Would you print out all of the data exactly and keep the pictures out of it?

Recorded data -
"""

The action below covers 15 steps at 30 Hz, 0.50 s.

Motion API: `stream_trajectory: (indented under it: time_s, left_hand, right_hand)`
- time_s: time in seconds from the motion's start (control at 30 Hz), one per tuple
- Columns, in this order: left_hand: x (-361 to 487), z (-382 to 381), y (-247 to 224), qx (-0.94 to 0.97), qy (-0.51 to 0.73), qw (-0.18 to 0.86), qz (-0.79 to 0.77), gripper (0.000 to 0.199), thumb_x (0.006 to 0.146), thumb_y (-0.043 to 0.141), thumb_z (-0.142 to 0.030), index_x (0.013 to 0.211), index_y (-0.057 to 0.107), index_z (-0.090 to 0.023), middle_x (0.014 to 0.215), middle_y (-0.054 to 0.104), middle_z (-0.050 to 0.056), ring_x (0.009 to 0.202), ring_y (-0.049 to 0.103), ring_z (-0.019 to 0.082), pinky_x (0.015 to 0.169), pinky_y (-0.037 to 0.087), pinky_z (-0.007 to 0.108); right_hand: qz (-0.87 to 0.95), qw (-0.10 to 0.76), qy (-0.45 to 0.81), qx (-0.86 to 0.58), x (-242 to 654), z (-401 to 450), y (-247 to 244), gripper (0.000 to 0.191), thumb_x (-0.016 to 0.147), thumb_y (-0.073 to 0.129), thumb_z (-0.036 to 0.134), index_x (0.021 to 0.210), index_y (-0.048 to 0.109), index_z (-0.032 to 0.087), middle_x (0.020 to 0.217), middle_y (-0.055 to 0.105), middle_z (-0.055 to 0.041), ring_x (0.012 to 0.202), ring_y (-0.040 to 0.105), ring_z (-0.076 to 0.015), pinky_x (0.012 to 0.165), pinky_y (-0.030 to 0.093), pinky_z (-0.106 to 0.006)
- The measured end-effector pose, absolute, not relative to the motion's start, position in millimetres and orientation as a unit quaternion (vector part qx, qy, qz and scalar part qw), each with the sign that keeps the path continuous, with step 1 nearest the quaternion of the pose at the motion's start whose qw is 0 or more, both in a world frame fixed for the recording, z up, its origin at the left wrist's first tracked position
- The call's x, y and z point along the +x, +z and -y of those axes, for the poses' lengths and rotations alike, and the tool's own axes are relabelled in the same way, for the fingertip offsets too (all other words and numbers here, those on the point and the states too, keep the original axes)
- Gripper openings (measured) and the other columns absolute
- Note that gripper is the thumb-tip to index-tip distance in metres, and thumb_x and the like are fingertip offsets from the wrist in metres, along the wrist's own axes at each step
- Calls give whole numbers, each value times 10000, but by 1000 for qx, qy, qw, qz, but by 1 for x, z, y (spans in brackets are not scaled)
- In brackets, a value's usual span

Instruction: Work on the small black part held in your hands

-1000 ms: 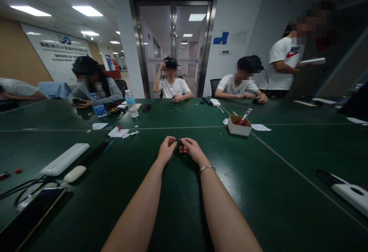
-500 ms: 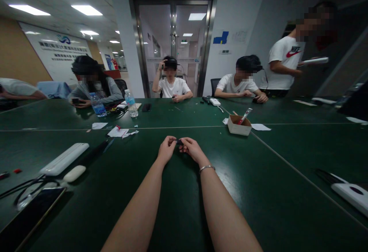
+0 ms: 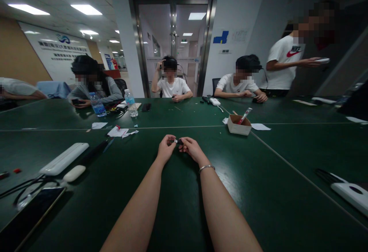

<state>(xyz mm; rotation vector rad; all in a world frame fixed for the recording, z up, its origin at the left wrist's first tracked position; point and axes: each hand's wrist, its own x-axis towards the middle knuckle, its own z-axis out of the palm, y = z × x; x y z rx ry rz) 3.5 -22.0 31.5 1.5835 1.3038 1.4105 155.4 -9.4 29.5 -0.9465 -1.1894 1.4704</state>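
Observation:
Above the green table (image 3: 178, 198), both hands meet at a small black object with a shiny silver end (image 3: 179, 141). My right hand (image 3: 192, 149) pinches its black part between thumb and fingers; a bracelet is on that wrist. From the other side, the closed fingertips of my left hand (image 3: 166, 148) hold the silver end. Much of the object is hidden by the fingers, and it is too small to tell its exact kind.
On the left lie a phone (image 3: 31, 215), a white power bank (image 3: 65, 158), a white rounded case (image 3: 74, 174) and cables. Paper scraps (image 3: 118, 132) and an open carton (image 3: 239, 128) lie ahead. Several people sit across the table; a person (image 3: 284, 60) stands at right.
The silver end now shows between my fingertips, where only black was visible before. My left hand has shifted very slightly. The standing person's arm has extended to the right with a white-edged thing.

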Motion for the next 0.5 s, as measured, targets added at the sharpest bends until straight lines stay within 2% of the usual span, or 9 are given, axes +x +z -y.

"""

Expected output -
The action below covers 15 steps at 30 Hz, 0.50 s.

Motion API: `stream_trajectory: (indented under it: time_s, left_hand, right_hand)`
- time_s: time in seconds from the motion's start (control at 30 Hz), one per tuple
- Columns, in this order: left_hand: x (-361 to 487), z (-382 to 381), y (-247 to 224), qx (-0.94 to 0.97), qy (-0.51 to 0.73), qw (-0.18 to 0.86), qz (-0.79 to 0.77), gripper (0.000 to 0.199), thumb_x (0.006 to 0.146), thumb_y (-0.043 to 0.141), thumb_z (-0.142 to 0.030), index_x (0.013 to 0.211), index_y (-0.057 to 0.107), index_z (-0.090 to 0.023), middle_x (0.014 to 0.215), middle_y (-0.054 to 0.104), middle_z (-0.050 to 0.056), ring_x (0.009 to 0.202), ring_y (-0.049 to 0.103), ring_z (-0.019 to 0.082), pinky_x (0.015 to 0.169), pinky_y (-0.037 to 0.087), pinky_z (-0.007 to 0.108); right_hand: qz (-0.87 to 0.95), qw (-0.10 to 0.76), qy (-0.45 to 0.81), qx (-0.86 to 0.58), x (-242 to 654), z (-401 to 450), y (-247 to 244), gripper (0.000 to 0.191), thumb_x (-0.016 to 0.147), thumb_y (-0.073 to 0.129), thumb_z (-0.036 to 0.134), index_x (0.021 to 0.210), index_y (-0.048 to 0.109), index_z (-0.032 to 0.087), middle_x (0.020 to 0.217), middle_y (-0.055 to 0.105), middle_z (-0.055 to 0.041), ring_x (0.012 to 0.202), ring_y (-0.040 to 0.105), ring_z (-0.076 to 0.015), pinky_x (0.012 to 0.165), pinky_y (-0.030 to 0.093), pinky_z (-0.106 to 0.006)
- The measured end-effector pose, absolute, not relative to the motion's start, position in millimetres and orientation as a unit quaternion (vector part qx, qy, qz and scalar part qw), each with the sign that keeps the path continuous, with step 1 nearest the quaternion of the pose at the motion's start whose qw is 0 or more, both in a world frame fixed for the recording, z up, its origin at the left wrist's first tracked position
- The call's x, y and z point along the +x, +z and -y of those axes, for the poses' lengths and rotations alike, and the tool's own axes are relabelled in the same way, for the fingertip offsets too (all other words and numbers here, those on the point and the states too, keep the original axes)
- Gripper openings (measured) and the other columns absolute
- Note that gripper is the thumb-tip to index-tip distance in metres, and thumb_x and the like are fingertip offsets from the wrist in metres, along the wrist's own axes at each step
- Calls give whole numbers, each value times 10000, but by 1000 for qx, qy, qw, qz, but by 1 for x, z, y (spans in brackets are not scaled)
- In brackets, a value's usual span

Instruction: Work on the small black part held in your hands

-1000 ms: 
-500 ms: 
+0 ms: 

<state>(xyz mm; rotation vector rad; all in a world frame fixed for the recording, z up, its origin at the left wrist's first tracked position; point and axes: each hand's wrist, its own x-axis towards the middle knuckle, its own z-axis out of the palm, y = z × x; x y z rx ry rz) 3.5 -22.0 31.5 1.5835 1.3038 1.4105 155.4 -9.4 29.5 -0.9465 -1.1894 1.4704</state>
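Observation:
Above the green table (image 3: 178, 198), both hands meet at a small black object with a shiny silver end (image 3: 179, 141). My right hand (image 3: 192, 149) pinches its black part between thumb and fingers; a bracelet is on that wrist. From the other side, the closed fingertips of my left hand (image 3: 166, 148) hold the silver end. Much of the object is hidden by the fingers, and it is too small to tell its exact kind.
On the left lie a phone (image 3: 31, 215), a white power bank (image 3: 65, 158), a white rounded case (image 3: 74, 174) and cables. Paper scraps (image 3: 118, 132) and an open carton (image 3: 239, 128) lie ahead. Several people sit across the table; a person (image 3: 284, 60) stands at right.
The silver end now shows between my fingertips, where only black was visible before. My left hand has shifted very slightly. The standing person's arm has extended to the right with a white-edged thing.
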
Motion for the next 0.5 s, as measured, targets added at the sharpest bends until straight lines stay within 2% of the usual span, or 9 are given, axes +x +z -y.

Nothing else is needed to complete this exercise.